* WORK TASK
Nothing should change. Output the data exactly.

* EXERCISE DATA
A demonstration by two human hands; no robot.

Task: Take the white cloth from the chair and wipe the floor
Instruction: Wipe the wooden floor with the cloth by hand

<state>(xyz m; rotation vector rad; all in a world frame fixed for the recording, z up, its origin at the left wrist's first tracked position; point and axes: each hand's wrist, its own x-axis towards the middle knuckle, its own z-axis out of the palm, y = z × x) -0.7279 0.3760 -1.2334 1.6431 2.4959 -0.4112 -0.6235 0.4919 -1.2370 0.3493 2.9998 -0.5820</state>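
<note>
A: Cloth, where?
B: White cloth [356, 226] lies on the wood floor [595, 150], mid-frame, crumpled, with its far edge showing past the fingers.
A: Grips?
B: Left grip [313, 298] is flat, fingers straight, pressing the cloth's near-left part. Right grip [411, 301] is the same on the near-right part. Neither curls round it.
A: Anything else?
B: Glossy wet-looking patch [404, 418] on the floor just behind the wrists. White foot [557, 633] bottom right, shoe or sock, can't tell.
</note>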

* REPLY
A demonstration by two human hands; no robot.

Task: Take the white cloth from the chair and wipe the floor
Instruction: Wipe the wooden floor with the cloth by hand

<state>(xyz m; rotation vector rad; all in a world frame fixed for the recording, z up, its origin at the left wrist's first tracked position; point and axes: each hand's wrist, its own x-axis towards the middle knuckle, its own z-axis out of the palm, y = z × x) -0.7279 0.3760 -1.2334 1.6431 2.4959 -0.4112 -0.6235 0.4919 -1.2370 0.3493 2.9998 -0.5820</state>
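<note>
A: Cloth, where?
B: White cloth [356, 226] lies on the wood floor [595, 150], mid-frame, crumpled, with its far edge showing past the fingers.
A: Grips?
B: Left grip [313, 298] is flat, fingers straight, pressing the cloth's near-left part. Right grip [411, 301] is the same on the near-right part. Neither curls round it.
A: Anything else?
B: Glossy wet-looking patch [404, 418] on the floor just behind the wrists. White foot [557, 633] bottom right, shoe or sock, can't tell.
</note>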

The exercise has been carried out completely.